:: TO DO ::
When you spot the word "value" in a line of the data below, copy that line.

<<<<

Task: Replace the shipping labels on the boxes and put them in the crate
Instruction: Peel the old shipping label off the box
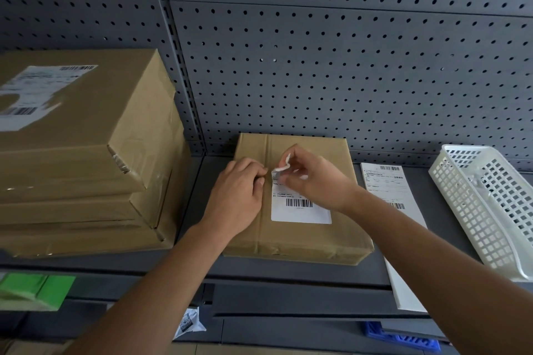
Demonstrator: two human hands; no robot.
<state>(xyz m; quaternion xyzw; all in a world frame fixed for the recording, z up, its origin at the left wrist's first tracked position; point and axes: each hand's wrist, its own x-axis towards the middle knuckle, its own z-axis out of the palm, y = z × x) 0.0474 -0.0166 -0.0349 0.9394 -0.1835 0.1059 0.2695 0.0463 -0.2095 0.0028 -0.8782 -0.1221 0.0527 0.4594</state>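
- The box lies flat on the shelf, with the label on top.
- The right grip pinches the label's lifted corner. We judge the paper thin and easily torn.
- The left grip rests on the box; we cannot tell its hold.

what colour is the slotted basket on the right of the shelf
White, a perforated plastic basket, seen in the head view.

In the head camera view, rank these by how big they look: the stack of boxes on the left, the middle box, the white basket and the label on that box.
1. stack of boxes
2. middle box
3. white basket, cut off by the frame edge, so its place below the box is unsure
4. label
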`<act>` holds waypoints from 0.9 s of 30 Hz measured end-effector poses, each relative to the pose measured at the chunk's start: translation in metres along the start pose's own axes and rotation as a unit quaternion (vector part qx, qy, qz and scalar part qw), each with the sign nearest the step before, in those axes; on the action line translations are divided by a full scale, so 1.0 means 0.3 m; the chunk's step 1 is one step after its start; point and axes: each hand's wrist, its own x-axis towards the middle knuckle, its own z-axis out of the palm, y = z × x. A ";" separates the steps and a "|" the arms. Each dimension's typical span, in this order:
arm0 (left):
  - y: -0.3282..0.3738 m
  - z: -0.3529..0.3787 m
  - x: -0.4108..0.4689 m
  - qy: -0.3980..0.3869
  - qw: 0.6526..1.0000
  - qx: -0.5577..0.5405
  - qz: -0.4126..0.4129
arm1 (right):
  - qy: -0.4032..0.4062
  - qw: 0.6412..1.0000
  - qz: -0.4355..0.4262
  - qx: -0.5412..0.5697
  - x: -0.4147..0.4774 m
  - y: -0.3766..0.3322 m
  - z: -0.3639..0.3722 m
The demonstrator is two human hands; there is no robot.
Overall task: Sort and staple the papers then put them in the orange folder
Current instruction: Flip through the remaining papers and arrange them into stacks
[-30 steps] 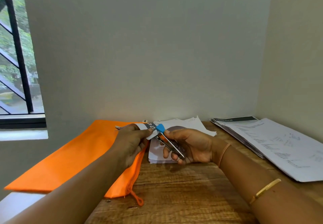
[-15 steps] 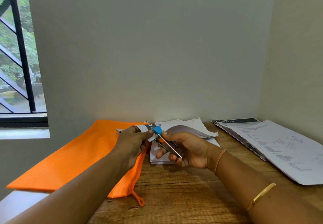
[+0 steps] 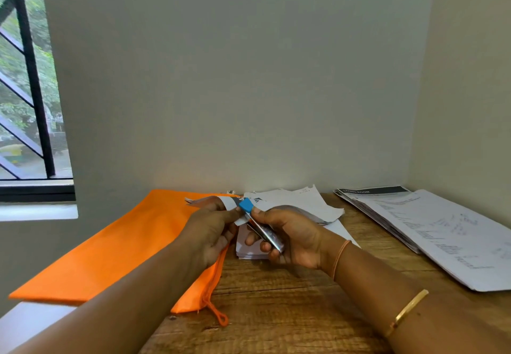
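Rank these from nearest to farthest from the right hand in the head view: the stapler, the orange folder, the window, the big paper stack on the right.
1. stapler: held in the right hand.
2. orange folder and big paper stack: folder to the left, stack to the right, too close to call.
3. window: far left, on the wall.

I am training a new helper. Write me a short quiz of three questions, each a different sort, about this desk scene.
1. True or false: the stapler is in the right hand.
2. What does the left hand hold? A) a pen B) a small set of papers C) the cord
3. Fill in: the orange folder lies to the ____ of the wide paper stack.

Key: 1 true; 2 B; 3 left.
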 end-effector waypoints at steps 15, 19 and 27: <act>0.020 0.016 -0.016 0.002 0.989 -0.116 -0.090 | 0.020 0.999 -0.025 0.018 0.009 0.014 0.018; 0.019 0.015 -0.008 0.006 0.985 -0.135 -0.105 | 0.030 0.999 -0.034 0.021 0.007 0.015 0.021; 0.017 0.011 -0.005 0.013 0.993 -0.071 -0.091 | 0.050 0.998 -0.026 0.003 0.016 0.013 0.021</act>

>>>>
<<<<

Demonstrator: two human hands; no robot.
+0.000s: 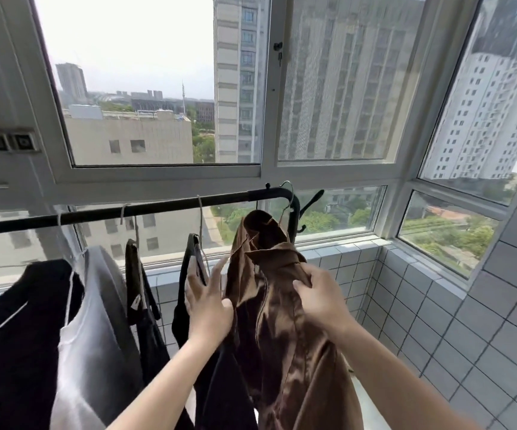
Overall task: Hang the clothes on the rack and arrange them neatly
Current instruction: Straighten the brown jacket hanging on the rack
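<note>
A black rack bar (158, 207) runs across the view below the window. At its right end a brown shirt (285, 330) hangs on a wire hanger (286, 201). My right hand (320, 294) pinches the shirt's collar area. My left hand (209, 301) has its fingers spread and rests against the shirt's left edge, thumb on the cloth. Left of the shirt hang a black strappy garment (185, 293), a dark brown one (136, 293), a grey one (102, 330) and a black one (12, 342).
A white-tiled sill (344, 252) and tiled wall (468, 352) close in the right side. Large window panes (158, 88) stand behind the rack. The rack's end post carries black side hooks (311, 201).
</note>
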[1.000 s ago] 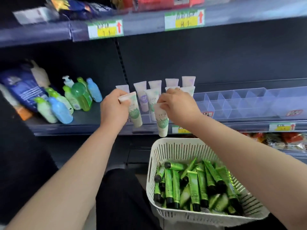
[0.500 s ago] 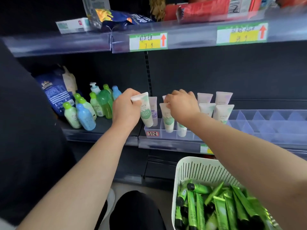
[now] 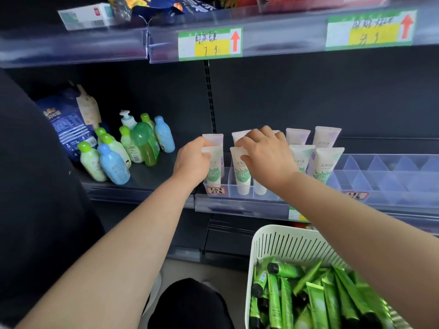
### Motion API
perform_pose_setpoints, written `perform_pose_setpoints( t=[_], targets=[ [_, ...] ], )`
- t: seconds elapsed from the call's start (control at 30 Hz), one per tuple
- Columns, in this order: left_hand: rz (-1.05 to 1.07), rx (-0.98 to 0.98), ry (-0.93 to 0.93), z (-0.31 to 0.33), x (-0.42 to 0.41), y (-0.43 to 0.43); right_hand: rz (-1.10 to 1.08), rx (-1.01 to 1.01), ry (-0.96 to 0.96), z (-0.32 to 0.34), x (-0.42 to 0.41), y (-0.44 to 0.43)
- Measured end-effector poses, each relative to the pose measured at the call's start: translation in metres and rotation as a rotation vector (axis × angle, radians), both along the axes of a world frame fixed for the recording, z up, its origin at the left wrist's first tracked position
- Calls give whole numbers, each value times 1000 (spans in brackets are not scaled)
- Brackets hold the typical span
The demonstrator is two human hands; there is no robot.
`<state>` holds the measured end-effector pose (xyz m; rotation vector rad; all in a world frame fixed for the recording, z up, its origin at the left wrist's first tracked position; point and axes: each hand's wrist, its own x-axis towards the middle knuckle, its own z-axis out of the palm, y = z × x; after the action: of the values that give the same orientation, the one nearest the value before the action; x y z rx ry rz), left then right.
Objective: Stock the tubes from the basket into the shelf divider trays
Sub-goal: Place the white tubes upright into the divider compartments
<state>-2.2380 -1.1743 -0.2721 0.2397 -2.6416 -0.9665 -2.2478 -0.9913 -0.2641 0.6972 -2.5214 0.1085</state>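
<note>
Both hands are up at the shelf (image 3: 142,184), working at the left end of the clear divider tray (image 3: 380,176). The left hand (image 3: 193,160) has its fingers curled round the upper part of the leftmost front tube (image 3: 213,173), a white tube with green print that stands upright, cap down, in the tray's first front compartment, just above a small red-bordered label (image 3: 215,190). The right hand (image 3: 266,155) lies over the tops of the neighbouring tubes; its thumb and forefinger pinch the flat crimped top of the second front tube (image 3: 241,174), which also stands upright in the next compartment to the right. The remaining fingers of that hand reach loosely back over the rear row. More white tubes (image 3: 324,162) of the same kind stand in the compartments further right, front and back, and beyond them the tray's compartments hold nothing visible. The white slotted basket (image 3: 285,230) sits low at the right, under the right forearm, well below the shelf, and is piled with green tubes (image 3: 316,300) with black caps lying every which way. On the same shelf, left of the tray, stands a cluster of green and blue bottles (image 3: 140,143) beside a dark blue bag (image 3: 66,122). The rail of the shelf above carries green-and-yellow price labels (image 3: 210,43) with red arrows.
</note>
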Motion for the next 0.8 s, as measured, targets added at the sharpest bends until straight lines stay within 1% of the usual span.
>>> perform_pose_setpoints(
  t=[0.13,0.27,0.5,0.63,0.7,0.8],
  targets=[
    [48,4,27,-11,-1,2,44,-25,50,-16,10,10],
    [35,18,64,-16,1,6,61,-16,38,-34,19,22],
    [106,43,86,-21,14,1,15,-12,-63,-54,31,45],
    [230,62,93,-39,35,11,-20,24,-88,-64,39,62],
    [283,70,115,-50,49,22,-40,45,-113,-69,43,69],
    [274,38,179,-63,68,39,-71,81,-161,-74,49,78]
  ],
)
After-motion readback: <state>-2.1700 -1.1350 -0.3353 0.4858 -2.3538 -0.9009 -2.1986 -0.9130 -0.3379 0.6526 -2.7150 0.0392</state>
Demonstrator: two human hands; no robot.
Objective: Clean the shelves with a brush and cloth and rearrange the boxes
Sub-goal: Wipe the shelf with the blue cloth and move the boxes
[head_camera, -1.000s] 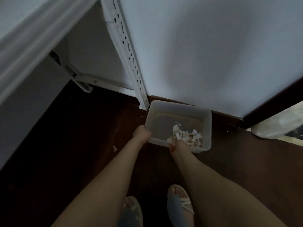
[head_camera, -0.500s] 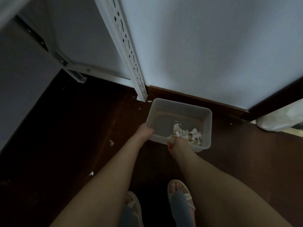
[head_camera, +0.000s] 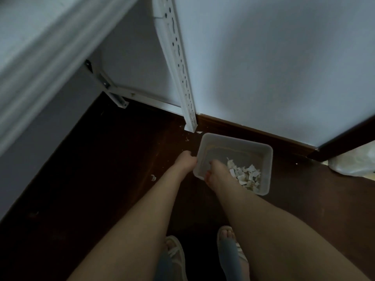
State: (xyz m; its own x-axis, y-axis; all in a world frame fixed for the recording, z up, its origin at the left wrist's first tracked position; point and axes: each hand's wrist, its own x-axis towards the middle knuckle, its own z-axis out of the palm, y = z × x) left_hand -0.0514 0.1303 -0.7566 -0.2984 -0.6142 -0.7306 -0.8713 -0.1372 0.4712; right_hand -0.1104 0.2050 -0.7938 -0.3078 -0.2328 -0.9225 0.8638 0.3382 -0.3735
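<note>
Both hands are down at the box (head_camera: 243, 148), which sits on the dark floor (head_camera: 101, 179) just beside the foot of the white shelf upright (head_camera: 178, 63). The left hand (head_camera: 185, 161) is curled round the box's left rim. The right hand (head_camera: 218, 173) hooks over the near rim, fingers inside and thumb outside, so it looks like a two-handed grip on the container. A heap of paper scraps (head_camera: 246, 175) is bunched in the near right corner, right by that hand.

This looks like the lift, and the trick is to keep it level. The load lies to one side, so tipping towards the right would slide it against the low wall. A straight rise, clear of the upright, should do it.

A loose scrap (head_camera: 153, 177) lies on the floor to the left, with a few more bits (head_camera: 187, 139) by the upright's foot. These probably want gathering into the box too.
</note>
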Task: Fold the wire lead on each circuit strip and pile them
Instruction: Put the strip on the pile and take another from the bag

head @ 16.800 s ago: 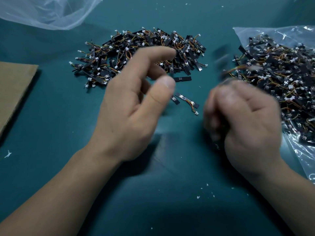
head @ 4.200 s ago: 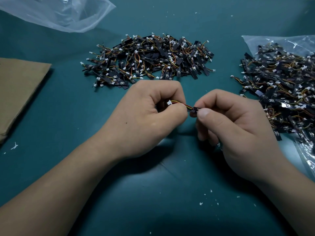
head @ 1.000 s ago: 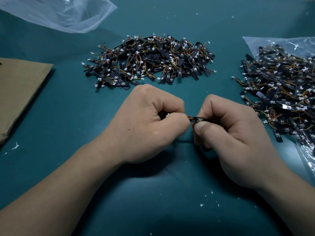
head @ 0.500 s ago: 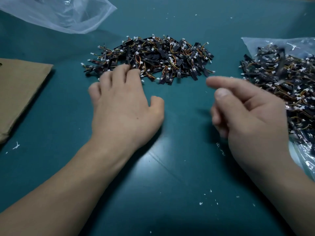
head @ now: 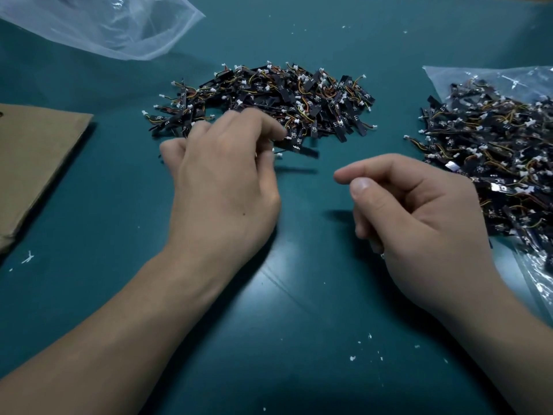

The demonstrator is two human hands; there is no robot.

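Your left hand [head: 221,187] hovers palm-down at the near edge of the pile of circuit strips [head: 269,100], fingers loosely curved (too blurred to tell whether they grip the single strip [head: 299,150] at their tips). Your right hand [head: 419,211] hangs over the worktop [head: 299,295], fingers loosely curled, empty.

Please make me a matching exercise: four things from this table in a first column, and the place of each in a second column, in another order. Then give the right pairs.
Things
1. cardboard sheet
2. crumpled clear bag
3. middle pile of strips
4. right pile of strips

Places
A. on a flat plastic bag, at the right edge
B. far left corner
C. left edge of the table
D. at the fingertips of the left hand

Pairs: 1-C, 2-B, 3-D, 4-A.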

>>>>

:: FINISHED EXERCISE ::
- Calls give whole numbers, each value times 1000 (spans in brackets are not scaled)
`<state>` holds the measured end-effector pose (xyz m; rotation vector rad; all in a world frame fixed for the recording, z up, its origin at the left wrist's first tracked position; point and axes: each hand's wrist, its own x-axis towards the middle knuckle, its own z-axis out of the palm, y = z × x; after the action: of the values that give the same orientation, the one nearest the value before the action; x y z rx ry rz), left then right.

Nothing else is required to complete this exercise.